Luckily, it’s easy to make a change in your egg-buying habits. For those who don’t have the option to or interest in raising their own hens, many local farmers offer eggs from their own chickens at a price is only marginally more than grocery store eggs. Ask about how they raise their hens – ideally, you’re looking for pasture-raised, as then the birds have access to grass and fresh air. Buying from a local farmer means you’re likely getting fresher, healthier eggs; you can see how humanely the chickens are raised; and you’re supporting a local business. Looking for local eggs? Come to the On-Farm Market when it opens back up next season, because we’ve added a flock of chickens to the Ecosystem Farm and will be offering their pastured, certified organic eggs at the market.


At face value, composting might not seem to help you eat better. But if you have even a very small home garden, using compost can reduce your need for pesticides and fertilizers, and boost your garden’s output. (And if you don’t have your own small garden, why not? There’s another small step you can take!) Beyond the benefits to your home garden, the value to the environment is huge. Americans are producing hundreds of millions of tons of waste every year, and 20-30% of what we throw away at home is compostable yard and food waste. When put into a landfill, that waste is turning into methane, which is 23 times more efficient at trapping heat (and contributing to climate change) than carbon dioxide.  Composting your waste at home keeps that out of the landfills and puts it to work. And if you don’t have your own garden where you can use the compost, check with a neighbor.

The EPA has a nice guide on setting up a simple home compost. Or, want to compost but don’t have a lot of space? Want a cool science project for your kids? Consider a worm bin! They are cheap, easy to make, and can be kept in an apartment or on a balcony. If you want to spend more time with your family AND get more exercise…


Volunteers help to remove debris from the Potomac shoreline at Piscataway Park during the annual Potomac River Clean-up.

Volunteers help to remove debris from the Potomac shoreline at Piscataway Park during the annual Potomac River Clean-up.

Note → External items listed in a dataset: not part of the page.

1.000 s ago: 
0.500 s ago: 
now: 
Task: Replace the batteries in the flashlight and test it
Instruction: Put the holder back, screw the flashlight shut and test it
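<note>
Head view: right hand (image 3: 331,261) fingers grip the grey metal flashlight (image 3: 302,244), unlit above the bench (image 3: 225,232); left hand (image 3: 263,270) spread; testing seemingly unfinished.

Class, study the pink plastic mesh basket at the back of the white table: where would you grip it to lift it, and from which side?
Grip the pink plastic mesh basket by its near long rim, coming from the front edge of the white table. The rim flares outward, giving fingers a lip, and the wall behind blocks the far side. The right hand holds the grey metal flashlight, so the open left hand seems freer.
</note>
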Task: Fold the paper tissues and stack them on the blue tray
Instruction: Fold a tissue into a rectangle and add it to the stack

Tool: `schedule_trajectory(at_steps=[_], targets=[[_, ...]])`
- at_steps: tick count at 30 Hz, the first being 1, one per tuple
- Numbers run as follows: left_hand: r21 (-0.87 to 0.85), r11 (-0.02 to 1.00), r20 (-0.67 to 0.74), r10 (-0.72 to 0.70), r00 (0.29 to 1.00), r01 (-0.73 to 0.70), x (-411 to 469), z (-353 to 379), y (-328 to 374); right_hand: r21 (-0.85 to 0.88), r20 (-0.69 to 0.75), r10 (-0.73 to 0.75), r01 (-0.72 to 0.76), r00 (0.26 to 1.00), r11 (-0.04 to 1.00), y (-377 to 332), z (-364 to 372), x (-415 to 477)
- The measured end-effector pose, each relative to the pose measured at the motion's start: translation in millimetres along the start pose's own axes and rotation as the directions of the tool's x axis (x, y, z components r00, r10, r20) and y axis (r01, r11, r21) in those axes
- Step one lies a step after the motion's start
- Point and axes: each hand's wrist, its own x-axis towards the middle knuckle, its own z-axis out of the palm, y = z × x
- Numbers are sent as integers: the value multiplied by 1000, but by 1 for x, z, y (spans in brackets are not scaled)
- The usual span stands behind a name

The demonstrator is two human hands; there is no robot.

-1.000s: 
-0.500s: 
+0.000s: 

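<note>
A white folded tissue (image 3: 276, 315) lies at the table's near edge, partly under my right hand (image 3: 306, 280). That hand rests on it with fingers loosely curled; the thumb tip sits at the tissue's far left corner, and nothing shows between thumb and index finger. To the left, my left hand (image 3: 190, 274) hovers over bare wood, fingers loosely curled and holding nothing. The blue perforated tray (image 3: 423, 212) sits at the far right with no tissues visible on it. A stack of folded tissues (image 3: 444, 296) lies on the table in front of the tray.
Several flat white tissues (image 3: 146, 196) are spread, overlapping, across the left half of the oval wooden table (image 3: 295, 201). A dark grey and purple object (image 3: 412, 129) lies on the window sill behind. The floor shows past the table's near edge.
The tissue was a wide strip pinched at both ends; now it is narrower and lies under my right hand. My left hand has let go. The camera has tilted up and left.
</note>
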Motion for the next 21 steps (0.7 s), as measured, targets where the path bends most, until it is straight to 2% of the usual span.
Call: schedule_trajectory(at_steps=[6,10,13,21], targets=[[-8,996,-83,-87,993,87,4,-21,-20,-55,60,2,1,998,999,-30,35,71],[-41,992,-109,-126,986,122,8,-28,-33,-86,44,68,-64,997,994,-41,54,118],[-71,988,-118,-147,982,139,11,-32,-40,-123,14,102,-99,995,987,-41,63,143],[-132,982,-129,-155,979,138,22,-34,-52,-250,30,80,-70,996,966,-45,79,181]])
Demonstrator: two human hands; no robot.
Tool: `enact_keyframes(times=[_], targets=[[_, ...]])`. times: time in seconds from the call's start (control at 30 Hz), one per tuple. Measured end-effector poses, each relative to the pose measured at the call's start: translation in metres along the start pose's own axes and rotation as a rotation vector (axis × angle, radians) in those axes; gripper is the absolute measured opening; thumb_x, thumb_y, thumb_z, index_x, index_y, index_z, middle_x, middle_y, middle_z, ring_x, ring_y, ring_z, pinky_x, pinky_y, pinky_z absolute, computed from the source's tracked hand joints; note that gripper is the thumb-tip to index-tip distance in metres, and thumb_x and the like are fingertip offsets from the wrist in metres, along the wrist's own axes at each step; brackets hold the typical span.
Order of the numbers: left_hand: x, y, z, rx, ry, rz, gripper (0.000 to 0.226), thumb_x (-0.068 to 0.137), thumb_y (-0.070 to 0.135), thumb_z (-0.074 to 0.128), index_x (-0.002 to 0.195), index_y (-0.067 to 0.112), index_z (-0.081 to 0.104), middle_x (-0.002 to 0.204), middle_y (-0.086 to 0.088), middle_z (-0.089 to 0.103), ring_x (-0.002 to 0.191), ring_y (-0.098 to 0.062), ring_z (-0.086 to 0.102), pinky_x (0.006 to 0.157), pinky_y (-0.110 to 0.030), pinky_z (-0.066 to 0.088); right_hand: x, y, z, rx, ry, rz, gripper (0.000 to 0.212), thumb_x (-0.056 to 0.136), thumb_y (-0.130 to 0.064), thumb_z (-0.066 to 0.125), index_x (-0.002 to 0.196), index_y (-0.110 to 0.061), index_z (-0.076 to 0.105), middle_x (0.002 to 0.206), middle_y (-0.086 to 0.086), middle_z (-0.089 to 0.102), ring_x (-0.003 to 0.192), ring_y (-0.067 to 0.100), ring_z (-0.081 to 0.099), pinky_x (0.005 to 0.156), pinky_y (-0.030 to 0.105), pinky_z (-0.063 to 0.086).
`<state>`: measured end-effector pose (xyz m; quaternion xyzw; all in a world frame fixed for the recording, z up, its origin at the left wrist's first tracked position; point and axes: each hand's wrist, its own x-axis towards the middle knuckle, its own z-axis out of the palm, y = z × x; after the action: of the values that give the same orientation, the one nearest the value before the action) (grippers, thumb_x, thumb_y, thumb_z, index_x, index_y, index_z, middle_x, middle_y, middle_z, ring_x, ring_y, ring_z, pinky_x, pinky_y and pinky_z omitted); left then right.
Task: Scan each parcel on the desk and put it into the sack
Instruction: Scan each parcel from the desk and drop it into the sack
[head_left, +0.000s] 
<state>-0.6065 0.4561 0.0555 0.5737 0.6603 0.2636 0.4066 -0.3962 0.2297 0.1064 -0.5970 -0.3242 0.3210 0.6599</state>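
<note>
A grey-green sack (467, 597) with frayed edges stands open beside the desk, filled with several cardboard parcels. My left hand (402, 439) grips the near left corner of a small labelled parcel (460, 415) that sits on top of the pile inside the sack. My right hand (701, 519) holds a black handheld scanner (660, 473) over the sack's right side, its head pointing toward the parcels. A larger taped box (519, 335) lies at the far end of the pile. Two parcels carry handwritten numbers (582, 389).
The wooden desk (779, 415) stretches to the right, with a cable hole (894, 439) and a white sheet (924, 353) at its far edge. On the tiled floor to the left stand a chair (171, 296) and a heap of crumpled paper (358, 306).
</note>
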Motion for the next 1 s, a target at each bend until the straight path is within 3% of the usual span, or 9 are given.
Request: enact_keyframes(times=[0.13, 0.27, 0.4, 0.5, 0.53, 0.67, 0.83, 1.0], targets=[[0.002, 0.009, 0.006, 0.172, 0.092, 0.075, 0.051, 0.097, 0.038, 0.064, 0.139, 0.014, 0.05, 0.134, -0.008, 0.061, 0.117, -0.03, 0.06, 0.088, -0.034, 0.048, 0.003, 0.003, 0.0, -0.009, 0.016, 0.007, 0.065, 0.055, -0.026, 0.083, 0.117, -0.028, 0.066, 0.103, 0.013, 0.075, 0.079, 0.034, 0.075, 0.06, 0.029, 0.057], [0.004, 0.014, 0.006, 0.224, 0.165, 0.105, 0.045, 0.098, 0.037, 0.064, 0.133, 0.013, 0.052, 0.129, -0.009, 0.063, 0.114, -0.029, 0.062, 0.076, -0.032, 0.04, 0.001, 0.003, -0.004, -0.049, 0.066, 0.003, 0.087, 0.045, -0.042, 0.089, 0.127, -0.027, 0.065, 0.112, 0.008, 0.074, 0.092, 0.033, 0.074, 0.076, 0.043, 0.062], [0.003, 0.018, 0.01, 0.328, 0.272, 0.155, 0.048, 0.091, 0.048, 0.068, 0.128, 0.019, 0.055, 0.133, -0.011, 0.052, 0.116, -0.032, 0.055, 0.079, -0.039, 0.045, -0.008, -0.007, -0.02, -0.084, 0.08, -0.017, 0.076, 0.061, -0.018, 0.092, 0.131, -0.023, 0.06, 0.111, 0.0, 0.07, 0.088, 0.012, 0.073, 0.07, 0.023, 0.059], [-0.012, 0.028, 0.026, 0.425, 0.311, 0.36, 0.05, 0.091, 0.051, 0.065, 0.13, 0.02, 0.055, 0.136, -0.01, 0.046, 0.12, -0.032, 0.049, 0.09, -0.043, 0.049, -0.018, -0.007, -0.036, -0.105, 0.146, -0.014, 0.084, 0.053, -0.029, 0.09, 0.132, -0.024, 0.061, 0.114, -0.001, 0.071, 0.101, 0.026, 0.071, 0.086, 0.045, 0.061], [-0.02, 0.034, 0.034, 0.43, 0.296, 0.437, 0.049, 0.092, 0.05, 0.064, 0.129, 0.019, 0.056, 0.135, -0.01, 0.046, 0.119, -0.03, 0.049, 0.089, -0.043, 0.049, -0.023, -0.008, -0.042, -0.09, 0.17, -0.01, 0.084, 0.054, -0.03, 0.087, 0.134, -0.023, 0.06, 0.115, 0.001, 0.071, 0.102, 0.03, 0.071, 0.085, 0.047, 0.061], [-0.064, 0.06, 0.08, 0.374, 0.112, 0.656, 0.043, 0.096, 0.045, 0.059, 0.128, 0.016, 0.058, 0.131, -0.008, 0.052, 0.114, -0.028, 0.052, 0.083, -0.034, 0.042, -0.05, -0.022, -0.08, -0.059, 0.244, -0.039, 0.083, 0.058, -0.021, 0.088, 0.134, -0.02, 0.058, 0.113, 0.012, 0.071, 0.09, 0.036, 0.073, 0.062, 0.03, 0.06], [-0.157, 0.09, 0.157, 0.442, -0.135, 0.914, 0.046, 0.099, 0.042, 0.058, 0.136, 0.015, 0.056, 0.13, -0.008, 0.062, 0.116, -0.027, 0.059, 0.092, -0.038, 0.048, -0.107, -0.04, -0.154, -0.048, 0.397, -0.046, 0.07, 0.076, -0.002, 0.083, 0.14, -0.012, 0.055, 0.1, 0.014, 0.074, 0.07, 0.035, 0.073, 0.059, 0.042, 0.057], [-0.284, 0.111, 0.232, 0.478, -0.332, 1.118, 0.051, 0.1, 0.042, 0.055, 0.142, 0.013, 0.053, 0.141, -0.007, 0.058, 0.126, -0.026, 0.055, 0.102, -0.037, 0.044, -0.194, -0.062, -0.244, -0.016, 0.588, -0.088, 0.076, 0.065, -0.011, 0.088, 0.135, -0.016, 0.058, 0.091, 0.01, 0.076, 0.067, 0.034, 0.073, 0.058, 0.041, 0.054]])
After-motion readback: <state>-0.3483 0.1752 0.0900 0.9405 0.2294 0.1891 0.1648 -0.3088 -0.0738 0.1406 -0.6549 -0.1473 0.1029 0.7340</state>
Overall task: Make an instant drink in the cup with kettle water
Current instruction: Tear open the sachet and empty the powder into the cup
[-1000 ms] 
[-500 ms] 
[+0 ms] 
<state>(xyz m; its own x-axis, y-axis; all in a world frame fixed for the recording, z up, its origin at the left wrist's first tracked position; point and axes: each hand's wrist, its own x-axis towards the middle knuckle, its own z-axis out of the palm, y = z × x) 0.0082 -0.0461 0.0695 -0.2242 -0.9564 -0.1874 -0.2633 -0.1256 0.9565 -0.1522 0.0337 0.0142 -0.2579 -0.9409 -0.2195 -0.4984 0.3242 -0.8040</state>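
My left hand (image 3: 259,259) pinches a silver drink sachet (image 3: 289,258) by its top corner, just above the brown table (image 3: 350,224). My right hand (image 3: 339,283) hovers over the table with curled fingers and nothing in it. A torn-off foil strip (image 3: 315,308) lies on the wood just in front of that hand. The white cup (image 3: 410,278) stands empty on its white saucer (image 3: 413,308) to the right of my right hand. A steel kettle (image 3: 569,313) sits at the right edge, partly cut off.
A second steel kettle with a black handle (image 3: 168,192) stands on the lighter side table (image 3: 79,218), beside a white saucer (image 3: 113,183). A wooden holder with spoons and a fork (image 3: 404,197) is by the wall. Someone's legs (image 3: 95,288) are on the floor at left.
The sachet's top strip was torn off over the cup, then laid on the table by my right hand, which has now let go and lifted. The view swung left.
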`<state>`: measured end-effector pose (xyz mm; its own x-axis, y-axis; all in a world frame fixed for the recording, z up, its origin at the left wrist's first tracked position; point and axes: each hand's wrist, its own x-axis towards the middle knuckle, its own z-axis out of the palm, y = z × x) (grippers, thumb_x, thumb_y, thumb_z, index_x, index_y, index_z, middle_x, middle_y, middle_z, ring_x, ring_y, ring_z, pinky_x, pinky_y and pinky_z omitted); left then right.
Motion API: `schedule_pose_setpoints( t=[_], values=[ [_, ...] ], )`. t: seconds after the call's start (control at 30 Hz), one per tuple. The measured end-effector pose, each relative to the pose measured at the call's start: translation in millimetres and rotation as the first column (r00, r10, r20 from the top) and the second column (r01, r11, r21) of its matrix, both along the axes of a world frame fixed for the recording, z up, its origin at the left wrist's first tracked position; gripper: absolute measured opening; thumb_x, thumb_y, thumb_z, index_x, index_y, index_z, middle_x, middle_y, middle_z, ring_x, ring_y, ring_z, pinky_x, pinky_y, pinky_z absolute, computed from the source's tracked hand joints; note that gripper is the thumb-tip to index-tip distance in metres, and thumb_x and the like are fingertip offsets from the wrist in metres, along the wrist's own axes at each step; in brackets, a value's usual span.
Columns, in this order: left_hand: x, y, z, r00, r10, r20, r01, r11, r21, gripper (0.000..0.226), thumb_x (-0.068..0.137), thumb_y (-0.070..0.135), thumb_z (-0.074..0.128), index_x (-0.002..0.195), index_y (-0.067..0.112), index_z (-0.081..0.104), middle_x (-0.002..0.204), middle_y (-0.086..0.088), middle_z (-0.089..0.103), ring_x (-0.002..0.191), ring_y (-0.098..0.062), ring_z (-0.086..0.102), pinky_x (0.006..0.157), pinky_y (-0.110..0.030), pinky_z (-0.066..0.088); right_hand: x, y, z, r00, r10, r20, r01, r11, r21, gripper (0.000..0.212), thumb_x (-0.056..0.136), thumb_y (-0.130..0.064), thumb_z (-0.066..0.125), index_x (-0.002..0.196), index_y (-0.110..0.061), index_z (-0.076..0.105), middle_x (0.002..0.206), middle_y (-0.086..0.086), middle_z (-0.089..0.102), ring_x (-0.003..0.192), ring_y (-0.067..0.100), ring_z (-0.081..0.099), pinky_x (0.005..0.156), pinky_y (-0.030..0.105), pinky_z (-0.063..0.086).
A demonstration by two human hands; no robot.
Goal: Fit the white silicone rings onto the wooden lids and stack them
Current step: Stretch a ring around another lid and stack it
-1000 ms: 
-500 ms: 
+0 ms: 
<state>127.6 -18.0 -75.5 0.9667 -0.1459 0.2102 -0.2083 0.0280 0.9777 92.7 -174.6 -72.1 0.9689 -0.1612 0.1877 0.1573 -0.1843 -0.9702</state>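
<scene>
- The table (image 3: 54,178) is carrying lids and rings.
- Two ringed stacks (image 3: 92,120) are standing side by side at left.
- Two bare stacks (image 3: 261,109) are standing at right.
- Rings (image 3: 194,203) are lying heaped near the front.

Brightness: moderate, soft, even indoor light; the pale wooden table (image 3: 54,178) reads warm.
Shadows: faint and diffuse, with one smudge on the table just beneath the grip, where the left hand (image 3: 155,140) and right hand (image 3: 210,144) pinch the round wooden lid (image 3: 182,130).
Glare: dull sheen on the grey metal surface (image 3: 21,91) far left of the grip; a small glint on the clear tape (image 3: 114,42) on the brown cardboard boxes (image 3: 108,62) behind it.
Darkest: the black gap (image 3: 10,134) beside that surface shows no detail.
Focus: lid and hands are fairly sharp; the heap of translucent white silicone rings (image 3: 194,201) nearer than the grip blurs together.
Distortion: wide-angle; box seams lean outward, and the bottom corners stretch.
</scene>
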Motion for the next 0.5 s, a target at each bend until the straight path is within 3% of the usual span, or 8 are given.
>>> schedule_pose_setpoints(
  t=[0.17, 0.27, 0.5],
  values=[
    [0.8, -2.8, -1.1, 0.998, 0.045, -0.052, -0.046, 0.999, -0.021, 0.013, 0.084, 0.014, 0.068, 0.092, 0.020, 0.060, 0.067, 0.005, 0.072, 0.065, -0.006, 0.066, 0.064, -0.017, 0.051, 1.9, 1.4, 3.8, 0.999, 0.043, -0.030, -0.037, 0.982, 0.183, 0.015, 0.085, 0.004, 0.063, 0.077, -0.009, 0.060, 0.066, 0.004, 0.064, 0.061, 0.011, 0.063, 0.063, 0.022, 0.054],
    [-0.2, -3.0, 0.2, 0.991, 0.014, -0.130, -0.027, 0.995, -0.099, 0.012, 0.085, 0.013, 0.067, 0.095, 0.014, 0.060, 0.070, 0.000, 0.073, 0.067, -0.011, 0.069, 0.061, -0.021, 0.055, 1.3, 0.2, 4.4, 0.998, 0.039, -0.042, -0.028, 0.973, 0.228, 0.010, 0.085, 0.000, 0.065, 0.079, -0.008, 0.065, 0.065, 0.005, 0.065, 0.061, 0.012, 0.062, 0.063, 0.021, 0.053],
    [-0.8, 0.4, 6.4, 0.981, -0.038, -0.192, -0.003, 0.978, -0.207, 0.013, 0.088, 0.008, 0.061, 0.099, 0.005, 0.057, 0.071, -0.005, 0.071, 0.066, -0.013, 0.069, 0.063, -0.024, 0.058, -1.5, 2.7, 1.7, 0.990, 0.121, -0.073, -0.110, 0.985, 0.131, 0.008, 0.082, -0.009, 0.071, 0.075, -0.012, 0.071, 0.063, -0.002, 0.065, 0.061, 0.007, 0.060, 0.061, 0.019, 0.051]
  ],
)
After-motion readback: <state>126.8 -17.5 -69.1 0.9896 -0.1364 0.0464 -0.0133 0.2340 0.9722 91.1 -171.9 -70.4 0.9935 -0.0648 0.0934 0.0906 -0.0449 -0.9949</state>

Why volunteer? You can learn new skills, provide a valuable service to your community, and meet like-minded individuals. Studies show that older Americans who volunteer frequently actually live longer! Bring your kids along with you and let them share in the benefits – kids who are engaged in their communities succeed more in school and are less likely to engage in risky behaviors, and are more likely to graduate from college.

Need some volunteering ideas? Find a local park and do some clean-up. The great thing about cleaning up a park is you can do it as part of a major event (like the annual Potomac River Watershed Cleanup) or on your own. Or check the National Park Service’s website for more volunteering opportunities. (Do 250 hours of volunteering for federal agencies and get a National Park volunteer pass, which will help you with the next resolution!)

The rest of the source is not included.